FII CACR11 parou de pagar dividendos, mas indica se renda passiva voltará em 2026

Fundo imobiliário precisou suspender temporariamente os proventos, acarretando um tombo de quase -60%.

Publicado em 20/05/2026 às 16:08h Publicado em 20/05/2026 às 16:08h por Lucas Simões
FII CACR11 prefere retomar dividendos mensais só com a geração de caixa (Imagem: Divulgação/Engebanc)
FII CACR11 prefere retomar dividendos mensais só com a geração de caixa (Imagem: Divulgação/Engebanc)
O fundo imobiliário Cartesia Recebíveis Imobiliários (CACR11) tem dado baita dor de cabeça aos seus mais de 26 mil cotistas, desde que anunciou no início de maio de 2026 que não iria distribuir os dividendos referentes ao mês de abril de 2026, apesar de ter apurado lucro de R$ 1,24 por cota.
Nesta semana, a gestão do FII CACR11 veio a público atualizar a situação e dar indícios de quando os proventos voltarão a engordar os bolsos dos investidores.
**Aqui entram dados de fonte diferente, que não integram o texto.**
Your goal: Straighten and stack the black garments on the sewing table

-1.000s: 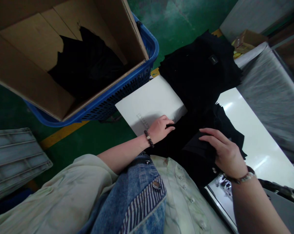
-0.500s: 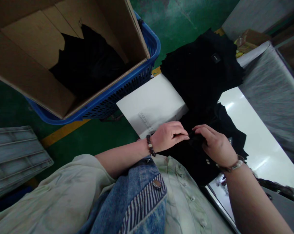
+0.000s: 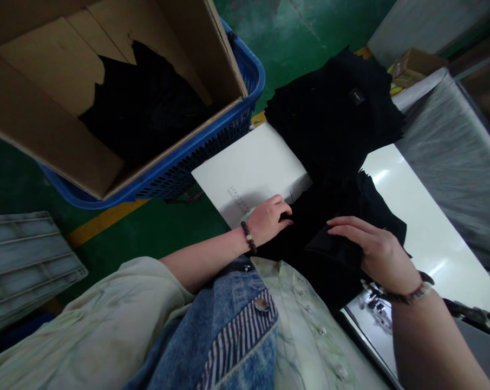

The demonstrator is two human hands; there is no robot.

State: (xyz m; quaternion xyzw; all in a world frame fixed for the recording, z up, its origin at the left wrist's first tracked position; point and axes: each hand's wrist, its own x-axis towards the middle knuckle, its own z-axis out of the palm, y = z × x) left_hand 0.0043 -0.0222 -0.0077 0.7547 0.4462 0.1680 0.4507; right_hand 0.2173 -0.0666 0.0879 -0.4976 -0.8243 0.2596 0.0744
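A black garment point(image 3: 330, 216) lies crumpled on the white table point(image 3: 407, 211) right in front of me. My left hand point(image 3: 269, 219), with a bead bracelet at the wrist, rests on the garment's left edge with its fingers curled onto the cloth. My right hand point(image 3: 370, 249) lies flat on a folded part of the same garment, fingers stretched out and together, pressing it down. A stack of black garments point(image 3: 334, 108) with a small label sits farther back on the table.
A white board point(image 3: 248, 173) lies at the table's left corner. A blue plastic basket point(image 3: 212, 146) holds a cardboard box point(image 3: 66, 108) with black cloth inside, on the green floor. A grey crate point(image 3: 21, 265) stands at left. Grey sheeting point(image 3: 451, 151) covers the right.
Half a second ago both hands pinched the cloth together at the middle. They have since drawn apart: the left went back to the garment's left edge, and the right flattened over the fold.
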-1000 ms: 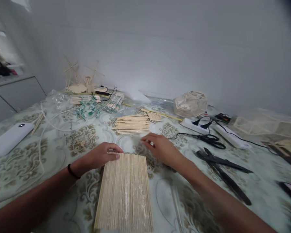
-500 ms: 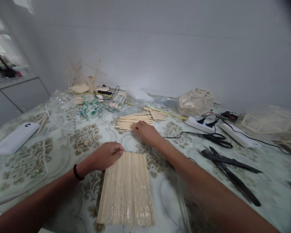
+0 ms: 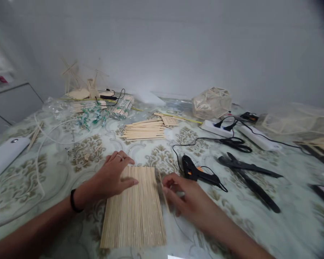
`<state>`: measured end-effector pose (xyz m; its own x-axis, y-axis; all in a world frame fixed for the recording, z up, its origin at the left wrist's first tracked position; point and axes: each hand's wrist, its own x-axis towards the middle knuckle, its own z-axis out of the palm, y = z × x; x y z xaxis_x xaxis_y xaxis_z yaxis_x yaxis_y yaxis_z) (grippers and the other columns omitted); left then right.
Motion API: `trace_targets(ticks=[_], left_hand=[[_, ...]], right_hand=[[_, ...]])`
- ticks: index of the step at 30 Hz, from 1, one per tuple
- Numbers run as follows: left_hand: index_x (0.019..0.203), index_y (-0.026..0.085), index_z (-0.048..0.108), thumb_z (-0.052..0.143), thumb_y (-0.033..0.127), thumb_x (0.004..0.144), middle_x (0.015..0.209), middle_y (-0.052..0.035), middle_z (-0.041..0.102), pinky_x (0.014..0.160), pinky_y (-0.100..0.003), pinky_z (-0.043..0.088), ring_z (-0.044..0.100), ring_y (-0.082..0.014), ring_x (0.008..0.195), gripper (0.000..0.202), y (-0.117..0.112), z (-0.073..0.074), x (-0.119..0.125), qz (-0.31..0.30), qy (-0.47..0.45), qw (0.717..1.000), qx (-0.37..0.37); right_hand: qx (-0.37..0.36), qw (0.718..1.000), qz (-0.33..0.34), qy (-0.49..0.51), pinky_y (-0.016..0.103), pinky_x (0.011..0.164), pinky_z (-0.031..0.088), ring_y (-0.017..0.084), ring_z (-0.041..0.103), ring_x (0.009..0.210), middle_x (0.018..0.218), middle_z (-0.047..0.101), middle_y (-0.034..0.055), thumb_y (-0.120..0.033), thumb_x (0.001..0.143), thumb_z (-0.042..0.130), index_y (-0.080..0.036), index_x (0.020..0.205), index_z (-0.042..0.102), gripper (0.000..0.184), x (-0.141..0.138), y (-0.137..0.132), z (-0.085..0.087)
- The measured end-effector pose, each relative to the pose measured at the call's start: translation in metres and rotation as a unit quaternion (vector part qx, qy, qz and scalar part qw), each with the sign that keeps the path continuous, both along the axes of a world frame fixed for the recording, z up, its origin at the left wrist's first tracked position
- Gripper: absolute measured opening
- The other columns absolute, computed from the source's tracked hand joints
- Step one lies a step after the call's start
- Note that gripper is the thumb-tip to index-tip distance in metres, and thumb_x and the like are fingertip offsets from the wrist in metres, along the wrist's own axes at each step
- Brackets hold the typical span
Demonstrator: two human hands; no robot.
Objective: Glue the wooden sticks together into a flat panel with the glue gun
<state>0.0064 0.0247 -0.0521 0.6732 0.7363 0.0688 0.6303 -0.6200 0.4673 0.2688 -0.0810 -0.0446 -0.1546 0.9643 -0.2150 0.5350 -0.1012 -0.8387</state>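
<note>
A flat mat of thin wooden sticks (image 3: 136,212) laid side by side lies on the table in front of me. My left hand (image 3: 112,176) rests on its upper left part, fingers stretched flat across the sticks. My right hand (image 3: 185,198) is at the mat's right edge, fingers pinched on a single thin stick (image 3: 163,189) that lies along that edge. A loose pile of the same sticks (image 3: 144,130) sits further back on the table.
A black glue gun (image 3: 198,172) with its cord lies just right of my right hand. Black scissors (image 3: 248,176), a white power strip (image 3: 214,128), stick-built models (image 3: 212,102), a white box (image 3: 5,154) at left and green-wrapped bits (image 3: 93,117) are spread over the patterned tablecloth.
My right hand came back from the far stick pile to the mat's right edge, holding one stick. My left hand slid flat onto the mat. The glue gun is now uncovered.
</note>
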Motion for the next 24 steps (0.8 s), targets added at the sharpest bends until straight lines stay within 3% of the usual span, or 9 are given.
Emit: trace_targets(ticks=[2,4,6,8,11,14,18,24], left_hand=[[0.134,0.022,0.06,0.077,0.047,0.086,0.136,-0.015,0.06,0.112,-0.056,0.037,0.05,-0.0354,0.131,0.057,-0.007,0.001,0.005,-0.052,-0.02,0.998,0.007],[0.143,0.024,0.055,0.077,0.055,0.086,0.147,-0.0161,0.055,0.116,-0.055,0.034,0.045,-0.036,0.14,0.069,-0.013,-0.001,0.009,-0.114,-0.037,0.993,0.011],[0.147,0.026,0.052,0.076,0.063,0.085,0.157,-0.0162,0.048,0.121,-0.057,0.03,0.04,-0.0371,0.146,0.077,-0.019,-0.003,0.013,-0.163,-0.031,0.986,0.012],[0.149,0.026,0.051,0.073,0.068,0.084,0.163,-0.0159,0.042,0.124,-0.061,0.024,0.036,-0.0385,0.15,0.081,-0.022,-0.006,0.016,-0.192,-0.005,0.981,0.011],[0.151,0.027,0.051,0.073,0.068,0.084,0.166,-0.0154,0.039,0.126,-0.063,0.02,0.032,-0.0395,0.154,0.082,-0.025,-0.009,0.018,-0.203,0.021,0.979,0.012],[0.151,0.028,0.052,0.076,0.06,0.085,0.167,-0.0147,0.037,0.126,-0.064,0.02,0.03,-0.0407,0.155,0.078,-0.026,-0.009,0.02,-0.199,0.022,0.98,0.006],[0.151,0.027,0.052,0.08,0.046,0.083,0.168,-0.0155,0.034,0.126,-0.065,0.019,0.027,-0.0414,0.156,0.077,-0.029,-0.005,0.023,-0.2,0.032,0.979,0.002],[0.149,0.028,0.055,0.082,0.041,0.081,0.166,-0.0158,0.037,0.126,-0.065,0.019,0.029,-0.0415,0.155,0.074,-0.028,-0.001,0.028,-0.204,0.025,0.979,-0.001]], right_hand=[[0.018,0.999,0.023,-0.025,0.031,0.06,0.058,0.021,0.069,0.073,0.089,0.07,0.0053,-0.041,0.102,0.054,-0.023,0.103,0.062,0.019,0.001,-0.012,-0.003],[0.049,0.997,0.044,-0.05,0.041,0.085,0.061,0.025,0.072,0.096,0.112,0.072,0.0093,-0.039,0.098,0.064,-0.024,0.115,0.065,0.023,0.007,-0.022,-0.005],[0.068,0.994,0.065,-0.058,0.05,0.109,0.051,0.031,0.063,0.124,0.136,0.065,0.0115,-0.037,0.091,0.076,-0.027,0.129,0.063,0.041,0.013,-0.032,-0.009],[0.077,0.991,0.093,-0.06,0.054,0.121,0.039,0.033,0.048,0.144,0.155,0.052,0.0114,-0.033,0.085,0.084,-0.029,0.142,0.057,0.064,0.017,-0.043,-0.015],[0.08,0.988,0.114,-0.062,0.052,0.125,0.035,0.029,0.04,0.151,0.162,0.044,0.0082,-0.022,0.081,0.086,-0.034,0.152,0.048,0.082,0.017,-0.056,-0.026],[0.094,0.988,0.1,-0.064,0.051,0.124,0.037,0.027,0.044,0.147,0.158,0.051,0.0094,-0.015,0.082,0.085,-0.03,0.15,0.05,0.078,0.011,-0.062,-0.03],[0.113,0.985,0.099,-0.082,0.054,0.123,0.04,0.03,0.043,0.146,0.152,0.057,0.0117,-0.02,0.08,0.088,-0.026,0.148,0.053,0.076,0.006,-0.062,-0.031],[0.13,0.982,0.101,-0.094,0.057,0.12,0.043,0.033,0.043,0.146,0.153,0.057,0.0122,-0.025,0.08,0.088,-0.027,0.151,0.051,0.08,0.005,-0.065,-0.033]])
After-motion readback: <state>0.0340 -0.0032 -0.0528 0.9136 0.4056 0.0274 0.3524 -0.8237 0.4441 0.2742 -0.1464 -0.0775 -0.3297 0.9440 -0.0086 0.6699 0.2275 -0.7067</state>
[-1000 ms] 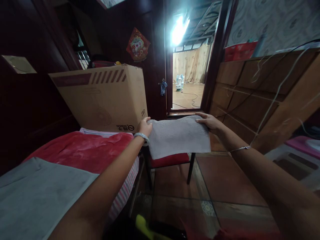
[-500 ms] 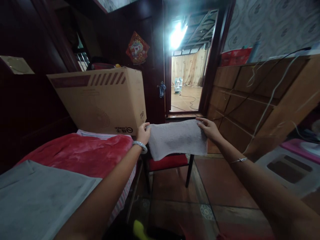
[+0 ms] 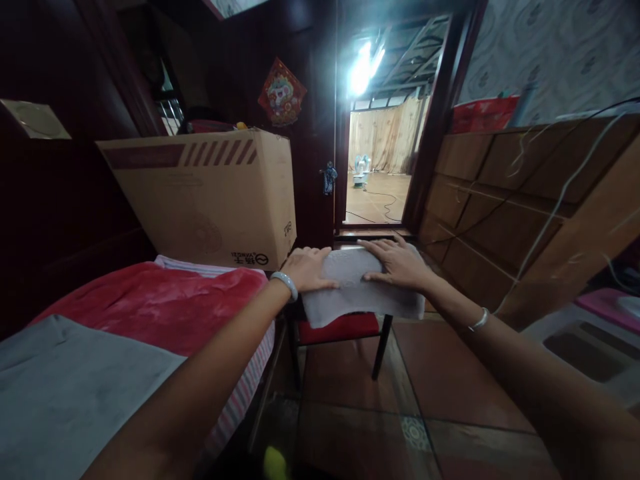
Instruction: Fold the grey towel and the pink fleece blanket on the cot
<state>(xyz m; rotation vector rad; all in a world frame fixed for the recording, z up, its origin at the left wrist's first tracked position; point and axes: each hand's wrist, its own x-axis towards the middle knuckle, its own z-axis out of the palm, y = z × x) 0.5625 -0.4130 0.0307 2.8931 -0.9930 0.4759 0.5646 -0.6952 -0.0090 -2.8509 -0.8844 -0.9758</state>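
Grey cloth (image 3: pixel 350 300), ends released: my left hand (image 3: pixel 306 270) and right hand (image 3: pixel 400 265) now spread wide over it, apparently smoothing, not holding.

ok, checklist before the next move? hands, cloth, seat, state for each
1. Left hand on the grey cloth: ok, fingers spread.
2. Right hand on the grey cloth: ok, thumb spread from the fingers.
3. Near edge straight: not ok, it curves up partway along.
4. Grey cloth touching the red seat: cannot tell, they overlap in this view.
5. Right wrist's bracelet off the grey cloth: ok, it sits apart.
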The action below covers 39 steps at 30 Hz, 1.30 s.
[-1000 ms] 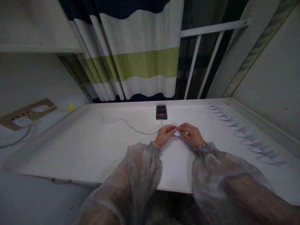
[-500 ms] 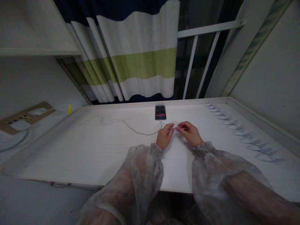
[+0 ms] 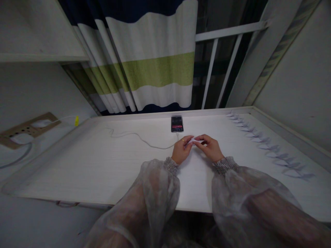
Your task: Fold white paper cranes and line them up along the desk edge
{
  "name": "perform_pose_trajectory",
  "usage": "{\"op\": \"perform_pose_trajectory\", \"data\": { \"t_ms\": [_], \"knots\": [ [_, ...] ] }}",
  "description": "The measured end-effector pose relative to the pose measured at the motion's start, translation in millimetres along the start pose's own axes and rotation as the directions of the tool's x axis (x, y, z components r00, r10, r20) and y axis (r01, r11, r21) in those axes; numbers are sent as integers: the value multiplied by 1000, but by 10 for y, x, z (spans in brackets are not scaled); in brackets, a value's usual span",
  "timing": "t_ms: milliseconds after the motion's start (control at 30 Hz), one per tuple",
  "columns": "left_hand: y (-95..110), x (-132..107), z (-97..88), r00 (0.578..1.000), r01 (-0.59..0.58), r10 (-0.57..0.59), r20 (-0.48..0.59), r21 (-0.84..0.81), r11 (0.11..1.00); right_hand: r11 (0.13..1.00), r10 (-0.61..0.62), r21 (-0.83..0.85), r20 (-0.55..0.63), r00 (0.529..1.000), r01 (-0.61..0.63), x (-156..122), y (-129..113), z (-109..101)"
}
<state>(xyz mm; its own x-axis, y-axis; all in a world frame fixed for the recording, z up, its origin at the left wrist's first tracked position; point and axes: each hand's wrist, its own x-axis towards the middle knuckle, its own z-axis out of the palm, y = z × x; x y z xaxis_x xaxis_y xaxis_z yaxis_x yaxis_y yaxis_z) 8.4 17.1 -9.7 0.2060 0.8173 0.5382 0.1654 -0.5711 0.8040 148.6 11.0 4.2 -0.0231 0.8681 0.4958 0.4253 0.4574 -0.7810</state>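
- One white counter (image 3: 103, 162) fills the middle of the view, with a raised lip along its far and right edges.
- One striped curtain (image 3: 155, 69), navy, white and green, hangs behind the far edge; a white railing (image 3: 219, 34) stands to its right.
- Two sheer sleeves (image 3: 155, 193) with gathered cuffs come in from the near edge.
- One row of folded papers (image 3: 269, 148) lies along the right side of the counter, running from far to near.
- One power strip (image 3: 28, 129) sits on the left wall, and a white cable (image 3: 139, 137) trails from that side across the counter to the phone.
- Left hand (image 3: 181, 151) and right hand (image 3: 210, 148) meet at the centre, just near of the phone, fingers closed in a pinch on the same piece.
- One phone (image 3: 177, 124) lies flat at far centre.
- One small white paper piece (image 3: 194, 140) is held between both hands, just above the counter.
- One ring (image 3: 183, 140) shows on a left finger.
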Motion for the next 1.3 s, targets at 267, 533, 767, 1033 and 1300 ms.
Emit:
{"op": "perform_pose_trajectory", "data": {
  "t_ms": [267,533,767,1033,1300],
  "knots": [
    [-5,9,-7,1000,-3,3,12,9,1000,1000,-7,30,-15,1000,8,-8,10,2],
    [-61,3,-23,996,69,-66,-67,38,997,989,-139,63,74,988,134,-1,-43,-39],
    [-42,16,-14,993,108,-107,-55,20,994,984,-174,-21,74,982,176,12,-32,-70],
    [-69,12,8,987,157,-157,-30,-9,988,997,-60,-57,10,998,61,5,-3,-60],
    [-99,28,23,981,191,-193,-3,-124,974,1000,-19,13,18,1000,19,0,-21,-65]
  ]
}}
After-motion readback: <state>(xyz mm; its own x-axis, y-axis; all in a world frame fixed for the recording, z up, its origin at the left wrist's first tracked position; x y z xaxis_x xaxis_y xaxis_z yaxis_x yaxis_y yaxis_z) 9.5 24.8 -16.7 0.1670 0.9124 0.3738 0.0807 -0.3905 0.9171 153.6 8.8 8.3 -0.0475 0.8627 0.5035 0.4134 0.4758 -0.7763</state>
De bate-pronto, o foco é pagar dividendos apenas com a geração de caixa das vendas dos projetos imobiliários atrasados. 
Sendo um representante dos FIIs de papel, o Cartesia Recebíveis Imobiliários investe o patrimônio de quase R$ 460 milhões dos cotistas na aquisição de CRIs (Certificados de Recebíveis Imobiliários), mecanismo que permite construtoras adiantarem recursos com securitizadoras, enquanto os investidores de renda fixa recebem em troca juros compostos bem acima do Tesouro Direto
Só que a pedra no sapato do FII CACR11 em 2026 está em atrasos na aprovação de projetos imobiliários (justamente no Registro de Incorporação e no Habite-se), que culminaram na frustração de lançamentos e vendas de empreendimentos como Savoie, Viva Itaparica e Station.
Os empreendimentos imobiliários residenciais Savoie, Viva e Itaparica estão situados na Bahia, enquanto o projeto Station localiza-se em São Paulo. 

Situação do FII CACR11

Fora isso, o FII CACR11 enfrenta questões societárias no CRI Helvetia, que sozinho já deve R$ 60 milhões aos cotistas, para construção de bairro residencial fechado em Indaiatuba, no interior paulista. 
"Temos um total de R$ 1,61 por cota distribuíveis no primeiro semestre de 2026, restando dois meses em aberto [maio e junho], em que temos a obrigação de distribuir 95% do lucro. Já no segundo semestre de 2026, o FII CACR11 priorizará a continuidade das obras em curso, de forma a assegurar suas conclusões e entregas", destaca a gestão, em comunicado divulgado no último dia 19 de maio. 
Com o pagamento de dividendos futuros do FII CACR11 limitado à geração de caixa do fluxo de vendas dos projetos imobiliários, a própria gestão visa não criar falsas expectativas de curta duração, prevendo que até o final do ano haverá um período de reestruturação da liquidez do FII de papel.
Segundo dados do Investidor10, se você tivesse investido R$ 1 mil no FII CACR11 há 12 meses, hoje você teria R$ 450,72, já considerando o reinvestimento dos dividendos mensais. A simulação também aponta que o IFIX teria retornado R$ 1.109,98 nas mesmas condições.